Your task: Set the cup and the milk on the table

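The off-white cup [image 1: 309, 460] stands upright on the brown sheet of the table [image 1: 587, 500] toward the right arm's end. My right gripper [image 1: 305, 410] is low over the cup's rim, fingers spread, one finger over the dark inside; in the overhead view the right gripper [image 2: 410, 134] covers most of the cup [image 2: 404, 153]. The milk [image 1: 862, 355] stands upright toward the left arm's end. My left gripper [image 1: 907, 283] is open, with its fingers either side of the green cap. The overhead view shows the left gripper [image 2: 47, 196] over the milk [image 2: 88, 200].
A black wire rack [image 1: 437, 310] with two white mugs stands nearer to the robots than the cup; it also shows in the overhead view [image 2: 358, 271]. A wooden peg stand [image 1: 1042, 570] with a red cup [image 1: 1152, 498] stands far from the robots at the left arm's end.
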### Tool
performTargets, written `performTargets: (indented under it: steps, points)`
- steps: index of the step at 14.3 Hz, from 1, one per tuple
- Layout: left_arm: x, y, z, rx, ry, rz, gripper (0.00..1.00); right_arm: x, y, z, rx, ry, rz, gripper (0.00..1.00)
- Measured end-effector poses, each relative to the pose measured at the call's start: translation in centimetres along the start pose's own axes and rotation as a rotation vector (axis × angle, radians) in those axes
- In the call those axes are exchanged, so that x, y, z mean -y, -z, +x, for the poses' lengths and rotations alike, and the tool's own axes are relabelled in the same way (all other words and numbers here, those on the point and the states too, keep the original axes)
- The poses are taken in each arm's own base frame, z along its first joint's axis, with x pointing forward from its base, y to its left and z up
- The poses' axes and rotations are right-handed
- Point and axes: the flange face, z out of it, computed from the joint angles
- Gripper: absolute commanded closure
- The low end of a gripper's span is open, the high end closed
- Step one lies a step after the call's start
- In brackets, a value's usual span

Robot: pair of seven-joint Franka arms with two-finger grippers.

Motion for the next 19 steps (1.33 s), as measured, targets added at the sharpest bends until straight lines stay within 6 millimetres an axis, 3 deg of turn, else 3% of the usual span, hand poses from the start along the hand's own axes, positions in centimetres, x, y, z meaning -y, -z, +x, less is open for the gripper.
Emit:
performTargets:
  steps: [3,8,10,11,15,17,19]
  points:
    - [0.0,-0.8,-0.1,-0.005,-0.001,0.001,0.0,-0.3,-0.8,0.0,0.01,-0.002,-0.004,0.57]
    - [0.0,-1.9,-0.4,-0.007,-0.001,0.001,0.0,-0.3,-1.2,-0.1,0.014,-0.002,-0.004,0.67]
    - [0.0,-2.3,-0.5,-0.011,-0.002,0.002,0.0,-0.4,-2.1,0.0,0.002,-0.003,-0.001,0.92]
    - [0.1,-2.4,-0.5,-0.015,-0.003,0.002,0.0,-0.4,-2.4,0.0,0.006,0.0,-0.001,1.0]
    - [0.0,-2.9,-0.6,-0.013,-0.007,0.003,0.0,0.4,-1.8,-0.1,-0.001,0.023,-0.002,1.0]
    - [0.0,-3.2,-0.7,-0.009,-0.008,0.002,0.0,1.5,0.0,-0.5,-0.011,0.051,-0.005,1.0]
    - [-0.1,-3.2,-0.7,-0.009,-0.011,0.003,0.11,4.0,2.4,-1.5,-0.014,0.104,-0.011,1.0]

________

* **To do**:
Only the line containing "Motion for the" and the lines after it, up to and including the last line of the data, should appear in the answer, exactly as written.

* **Answer space**:
Motion for the next 19 steps (1.33 s), as measured, targets added at the sharpest bends until straight lines stay within 6 millimetres an axis, 3 deg of turn, else 3% of the usual span, hand poses from the start along the hand's own axes, positions in centimetres, x, y, z meaning -y, -z, +x, less is open for the gripper.
Emit:
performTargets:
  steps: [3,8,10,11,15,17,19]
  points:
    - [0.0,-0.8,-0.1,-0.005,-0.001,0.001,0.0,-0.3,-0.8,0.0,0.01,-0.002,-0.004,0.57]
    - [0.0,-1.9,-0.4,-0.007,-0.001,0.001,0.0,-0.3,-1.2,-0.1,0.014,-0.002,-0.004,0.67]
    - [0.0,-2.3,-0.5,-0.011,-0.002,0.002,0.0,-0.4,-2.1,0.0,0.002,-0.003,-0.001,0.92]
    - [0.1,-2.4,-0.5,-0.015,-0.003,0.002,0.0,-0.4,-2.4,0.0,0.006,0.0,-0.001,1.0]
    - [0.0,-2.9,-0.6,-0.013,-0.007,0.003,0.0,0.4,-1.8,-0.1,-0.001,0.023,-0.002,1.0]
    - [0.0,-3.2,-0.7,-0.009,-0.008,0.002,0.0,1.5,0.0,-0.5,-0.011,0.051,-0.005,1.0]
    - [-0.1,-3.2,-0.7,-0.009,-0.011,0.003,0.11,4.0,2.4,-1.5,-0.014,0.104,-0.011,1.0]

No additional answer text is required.